§ What is required:
Take the entries below and print only the lines from the one with "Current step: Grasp" through the one with "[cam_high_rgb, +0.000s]", exactly as they stand, both ends included.

-------- Data extracts

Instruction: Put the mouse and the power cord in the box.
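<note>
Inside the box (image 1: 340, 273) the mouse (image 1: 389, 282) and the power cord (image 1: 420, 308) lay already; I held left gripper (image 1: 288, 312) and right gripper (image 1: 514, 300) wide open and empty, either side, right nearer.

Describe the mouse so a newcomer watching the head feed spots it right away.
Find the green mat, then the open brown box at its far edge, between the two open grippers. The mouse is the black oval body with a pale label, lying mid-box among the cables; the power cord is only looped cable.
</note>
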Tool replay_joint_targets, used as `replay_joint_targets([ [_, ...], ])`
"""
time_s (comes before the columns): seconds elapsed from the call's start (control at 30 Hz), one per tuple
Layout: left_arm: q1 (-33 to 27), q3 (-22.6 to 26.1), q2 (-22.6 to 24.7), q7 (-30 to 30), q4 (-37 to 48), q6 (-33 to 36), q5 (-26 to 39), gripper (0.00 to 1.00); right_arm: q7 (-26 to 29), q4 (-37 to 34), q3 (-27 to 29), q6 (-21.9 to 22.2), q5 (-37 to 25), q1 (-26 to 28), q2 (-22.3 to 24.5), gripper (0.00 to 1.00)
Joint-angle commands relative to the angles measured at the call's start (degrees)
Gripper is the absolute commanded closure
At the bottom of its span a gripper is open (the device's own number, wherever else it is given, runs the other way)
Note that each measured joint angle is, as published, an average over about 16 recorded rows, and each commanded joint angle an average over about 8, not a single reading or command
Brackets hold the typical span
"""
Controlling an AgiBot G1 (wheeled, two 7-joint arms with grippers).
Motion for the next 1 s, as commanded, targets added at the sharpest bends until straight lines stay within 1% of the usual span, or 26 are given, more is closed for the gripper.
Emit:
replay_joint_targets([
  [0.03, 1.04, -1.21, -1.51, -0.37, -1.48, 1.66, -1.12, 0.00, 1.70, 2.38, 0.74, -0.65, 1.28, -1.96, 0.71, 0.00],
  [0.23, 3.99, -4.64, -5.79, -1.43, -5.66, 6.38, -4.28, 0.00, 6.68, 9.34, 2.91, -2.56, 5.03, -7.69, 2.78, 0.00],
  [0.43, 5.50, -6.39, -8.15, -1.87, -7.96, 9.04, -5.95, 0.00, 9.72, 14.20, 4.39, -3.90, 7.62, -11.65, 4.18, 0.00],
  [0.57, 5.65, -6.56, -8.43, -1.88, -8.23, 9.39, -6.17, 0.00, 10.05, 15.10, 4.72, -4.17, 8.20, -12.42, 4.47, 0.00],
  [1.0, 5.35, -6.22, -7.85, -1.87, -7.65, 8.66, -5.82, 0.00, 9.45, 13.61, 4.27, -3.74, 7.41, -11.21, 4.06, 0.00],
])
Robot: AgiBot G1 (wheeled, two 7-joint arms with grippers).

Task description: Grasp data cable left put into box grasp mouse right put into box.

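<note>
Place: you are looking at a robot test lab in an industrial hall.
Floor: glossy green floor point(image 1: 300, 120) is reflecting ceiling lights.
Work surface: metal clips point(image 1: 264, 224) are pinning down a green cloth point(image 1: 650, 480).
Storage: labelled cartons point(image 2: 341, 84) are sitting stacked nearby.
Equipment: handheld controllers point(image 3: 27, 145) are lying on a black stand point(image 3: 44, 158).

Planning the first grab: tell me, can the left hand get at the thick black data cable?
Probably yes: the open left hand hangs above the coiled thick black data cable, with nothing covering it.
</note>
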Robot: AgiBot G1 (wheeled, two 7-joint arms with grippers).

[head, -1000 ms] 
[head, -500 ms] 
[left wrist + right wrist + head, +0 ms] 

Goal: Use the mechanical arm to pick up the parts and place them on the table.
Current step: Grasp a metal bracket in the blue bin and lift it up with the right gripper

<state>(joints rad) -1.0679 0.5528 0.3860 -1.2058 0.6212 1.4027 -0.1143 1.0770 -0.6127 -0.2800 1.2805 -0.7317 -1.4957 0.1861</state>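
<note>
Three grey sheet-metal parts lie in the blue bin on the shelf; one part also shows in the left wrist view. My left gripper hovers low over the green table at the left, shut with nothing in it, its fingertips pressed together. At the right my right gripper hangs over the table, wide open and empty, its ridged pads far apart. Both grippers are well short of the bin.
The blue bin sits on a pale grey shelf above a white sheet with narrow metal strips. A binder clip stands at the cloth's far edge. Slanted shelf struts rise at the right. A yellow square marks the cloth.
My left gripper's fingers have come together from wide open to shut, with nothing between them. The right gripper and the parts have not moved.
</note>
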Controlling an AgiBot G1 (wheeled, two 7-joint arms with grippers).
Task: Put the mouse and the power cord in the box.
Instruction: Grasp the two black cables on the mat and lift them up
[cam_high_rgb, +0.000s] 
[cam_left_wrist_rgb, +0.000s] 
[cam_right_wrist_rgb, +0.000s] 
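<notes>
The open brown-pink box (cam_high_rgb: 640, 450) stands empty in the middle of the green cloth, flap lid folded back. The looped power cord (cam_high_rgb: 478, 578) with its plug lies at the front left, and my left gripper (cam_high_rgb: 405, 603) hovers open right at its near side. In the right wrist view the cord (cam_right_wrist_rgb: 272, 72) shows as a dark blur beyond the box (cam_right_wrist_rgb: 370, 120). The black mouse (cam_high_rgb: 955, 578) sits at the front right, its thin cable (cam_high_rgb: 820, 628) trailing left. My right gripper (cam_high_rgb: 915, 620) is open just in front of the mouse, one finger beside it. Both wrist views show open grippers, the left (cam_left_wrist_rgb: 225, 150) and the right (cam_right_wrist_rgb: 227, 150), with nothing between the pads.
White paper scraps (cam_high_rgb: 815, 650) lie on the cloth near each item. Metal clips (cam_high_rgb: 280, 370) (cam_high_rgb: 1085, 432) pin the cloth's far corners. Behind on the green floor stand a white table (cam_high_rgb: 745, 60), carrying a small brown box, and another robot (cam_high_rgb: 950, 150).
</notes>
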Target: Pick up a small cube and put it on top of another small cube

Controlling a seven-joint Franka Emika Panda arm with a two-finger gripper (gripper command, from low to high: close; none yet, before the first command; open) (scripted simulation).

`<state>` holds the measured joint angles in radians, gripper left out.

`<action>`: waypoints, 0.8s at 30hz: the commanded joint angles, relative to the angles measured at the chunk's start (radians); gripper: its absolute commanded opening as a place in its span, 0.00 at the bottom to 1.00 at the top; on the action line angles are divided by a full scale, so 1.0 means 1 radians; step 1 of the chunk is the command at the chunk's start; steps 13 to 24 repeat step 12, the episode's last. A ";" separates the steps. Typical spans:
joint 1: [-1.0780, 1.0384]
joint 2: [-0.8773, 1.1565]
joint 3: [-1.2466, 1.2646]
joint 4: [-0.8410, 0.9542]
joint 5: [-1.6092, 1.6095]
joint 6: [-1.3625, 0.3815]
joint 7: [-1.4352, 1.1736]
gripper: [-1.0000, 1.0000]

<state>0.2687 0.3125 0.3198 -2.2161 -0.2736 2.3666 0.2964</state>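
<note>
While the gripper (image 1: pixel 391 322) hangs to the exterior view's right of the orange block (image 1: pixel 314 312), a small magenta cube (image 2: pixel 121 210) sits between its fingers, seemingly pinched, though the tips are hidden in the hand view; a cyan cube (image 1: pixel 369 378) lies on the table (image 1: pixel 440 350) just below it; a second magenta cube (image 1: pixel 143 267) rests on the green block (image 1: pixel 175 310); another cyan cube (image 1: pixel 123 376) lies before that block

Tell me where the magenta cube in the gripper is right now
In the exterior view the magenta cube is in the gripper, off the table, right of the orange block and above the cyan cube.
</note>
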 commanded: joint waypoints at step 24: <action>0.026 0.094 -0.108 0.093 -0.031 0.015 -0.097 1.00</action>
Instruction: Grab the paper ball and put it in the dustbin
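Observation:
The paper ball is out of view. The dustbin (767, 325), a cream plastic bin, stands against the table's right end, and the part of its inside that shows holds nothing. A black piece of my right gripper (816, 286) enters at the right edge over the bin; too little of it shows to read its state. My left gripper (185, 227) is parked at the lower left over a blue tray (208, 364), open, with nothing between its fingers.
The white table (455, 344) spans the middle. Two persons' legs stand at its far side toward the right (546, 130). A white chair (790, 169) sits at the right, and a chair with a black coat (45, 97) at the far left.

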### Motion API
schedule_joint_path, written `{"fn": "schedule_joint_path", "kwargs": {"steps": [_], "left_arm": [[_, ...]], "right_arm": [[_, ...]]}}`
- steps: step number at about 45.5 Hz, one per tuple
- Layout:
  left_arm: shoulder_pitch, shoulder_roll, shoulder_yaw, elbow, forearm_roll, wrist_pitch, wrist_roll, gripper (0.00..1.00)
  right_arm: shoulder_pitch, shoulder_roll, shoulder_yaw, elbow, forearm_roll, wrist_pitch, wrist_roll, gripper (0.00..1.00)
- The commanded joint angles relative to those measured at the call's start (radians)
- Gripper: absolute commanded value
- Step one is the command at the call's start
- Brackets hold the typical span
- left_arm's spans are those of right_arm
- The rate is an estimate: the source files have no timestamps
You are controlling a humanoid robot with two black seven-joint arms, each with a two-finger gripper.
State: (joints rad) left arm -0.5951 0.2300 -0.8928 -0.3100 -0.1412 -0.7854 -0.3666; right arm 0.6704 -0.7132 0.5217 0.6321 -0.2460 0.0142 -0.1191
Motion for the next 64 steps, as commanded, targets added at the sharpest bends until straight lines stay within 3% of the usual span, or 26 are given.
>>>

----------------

§ Exercise answer:
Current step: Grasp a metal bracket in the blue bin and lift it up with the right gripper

<state>(joints rad) -1.0679 0.5528 0.3860 -1.2058 0.6212 1.4027 -0.1143 1.0770 -0.6127 -0.2800 1.2805 -0.7317 -1.4957 0.1861</state>
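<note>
Three grey sheet-metal parts lie in the blue bin on the shelf; one part also shows in the left wrist view. My left gripper hovers low over the green table at the left, shut with nothing in it, its fingertips pressed together. At the right my right gripper hangs over the table, wide open and empty, its ridged pads far apart. Both grippers are well short of the bin.
The blue bin sits on a pale grey shelf above a white sheet with narrow metal strips. A binder clip stands at the cloth's far edge. Slanted shelf struts rise at the right. A yellow square marks the cloth.
My left gripper's fingers have come together from wide open to shut, with nothing between them. The right gripper and the parts have not moved.
</note>
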Controlling an AgiBot G1 (wheeled, two 7-joint arms with grippers).
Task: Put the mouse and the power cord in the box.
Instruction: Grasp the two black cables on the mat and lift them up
[cam_high_rgb, +0.000s] 

That was the complete answer.